Tag Archives: Projects

Big Projects

I once read that, in order to further your career, you had to latch on to a “big” project and make a visible contribution to its success. I’ve never been as callous as to do this intentionally, and for most of my career I had very little to do with the big projects.

The one exception being my involvement with the Mossgas / Mossref project at Iscor. But that since that came with the territory of being superintendent for the plate mill, that was not even a conscious decision. The other locally big project I was involved with was Ebbw Vale’s traffic light system, and that only became big by accident, because it happened to be the right solution for the situation we were in.

But most of the rest of the time I’ve seen big projects come and go from a distance, at times being tangentially involved with them, but never in the centre of things. The last one I saw in operation was the Cost of Liquid Steel (CLS) in cooperation with McKinsey. I could see that if you managed to get on top of producing steel at minimum cost, then that could only benefit the company’s bottom line.

However, another aspect of big projects is often overlooked, which is that it withdraws much needed resources (both in manpower and in money spent) from other projects. Meaning that the savvy ones start attaching their project to the big project on the flimsiest of pretexts, in order to make sure that they’re not starved of resources. Which then dilutes the impetus of the big project because it has become too padded and bulky to achieve its main objectives effectively.

Then again, maybe I’m being unfair towards CLS – after all, something appears to have worked in bringing the South Wales branch of Tata Steel into a small profit, and maybe that was not all due to exchange rates and international steel prices. Still, I’ll always have my doubts over projects that hog the majority of the resources: after all, what is the effect of not completing the projects that have suffered from lack of resources ?

When Is a Project Finished?

That was the question asked in all earnest when I was at Iscor’s Steelmaking Technology department. The situation was thus : for every major project, you had to write a project brief, stating the initial problem setting, the desired outcome and the steps proposed to achieve the latter. So far so good.

However, there must be something especially bureaucratic n the Afrikaner mind, because once you had stated that you were going to take steps 1 to 14 to resolve a problem, you were expected to complete all those steps. Never mind that it’s not always clear in advance what steps will have to be taken – you could, for instance, stumble upon an intermediate finding that looked so promising that it took on a life of its own and generated a whole new set of action steps. Or a finding quite early on could make it clear that steps 6 to 9 are no longer required because of something you’ve learned in step 5.

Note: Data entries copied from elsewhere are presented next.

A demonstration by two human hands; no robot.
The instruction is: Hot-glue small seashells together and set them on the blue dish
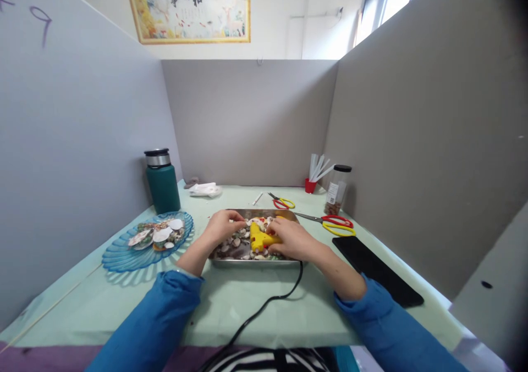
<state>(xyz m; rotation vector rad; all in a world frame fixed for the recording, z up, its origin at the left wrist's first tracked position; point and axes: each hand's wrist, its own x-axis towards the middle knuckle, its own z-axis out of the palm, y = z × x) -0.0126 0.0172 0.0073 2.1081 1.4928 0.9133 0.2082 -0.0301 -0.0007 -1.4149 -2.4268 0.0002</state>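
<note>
In the head view a metal tray [243, 262] full of small shells [236, 242] lies in front of me. My right hand [293, 238] is closed around the handle of a yellow glue gun [256, 237] above the tray. The gun's black cord [264, 304] runs from the tray's front edge towards me. Over the tray's left side, my left hand [223, 225] has its fingertips drawn together among the shells. Whatever is between those fingertips is too small to make out.
Left stand a blue scalloped plate [119, 255] with shells and a green bottle [163, 188]. Two pairs of scissors [338, 223] [284, 203], a jar [335, 193], a red cup of white sticks [311, 186] and a black phone-like slab [375, 270] lie right and behind. Grey partitions [251, 125] enclose the table.
</note>
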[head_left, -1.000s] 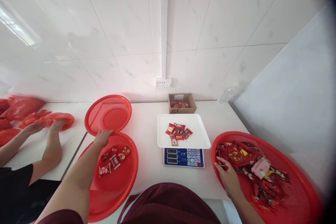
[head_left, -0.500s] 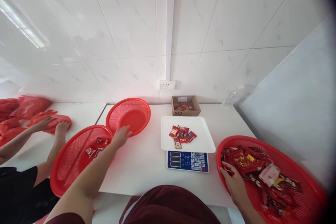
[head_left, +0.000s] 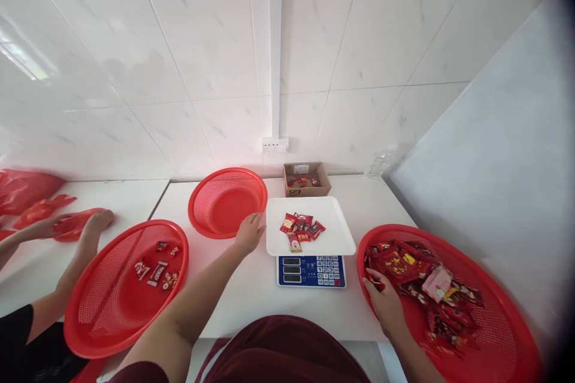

To the Afrikaner mindset the first instance, where one action step generates a whole new subset of its own, would require you to write a whole new project brief, in essence creating a completely new project. In the case of the latter, it is more likely than not that steps 6 to 9 would still be undertaken, or at least you would have a fight on your hands convincing your boss that it was indeed a good management of resources to drop them.

But the instance I’m thinking of was a project on the cleanliness of steel, where one action step made such a difference that the goal stated in the project brief was already achieved. This is what caused the question to be asked : now that we’ve achieved the aim, do we continue pouring resources into this project, or do we cut it short ? I can’t quite remember what exactly was decided in the end, but I suppose you could make a case for both types of action.

Cutting the project short once you’ve achieved your aim frees up finite resources in manpower and time on the production lines for other projects. Whereas continuing your project as originally planned makes it possible (at least in principle) that you’ll discover further means of improving the steel cleanliness.

In a way, the hydrogen project I described in an earlier blog was a victim of this type of box ticking. I had done my trial attempting to enrich the steel with hydrogen, had failed, and that was that action step taken care of. If anybody at this stage had said “hey, that’s funny …” maybe further steps could have been added to what was officially a completed project brief, but somehow that opportunity was overlooked.

Presumably as much my fault as the system’s (after all, I had by then started working on inclusions in DWI tinplate, and had lost interest in the hydrogen-in-steel issue), but a project leader more inclined to follow his nose rather than completing the paperwork might just possibly have found an answer to a question that hadn’t been asked, which is “How do you keep the hydrogen content of your steel low in the first place?”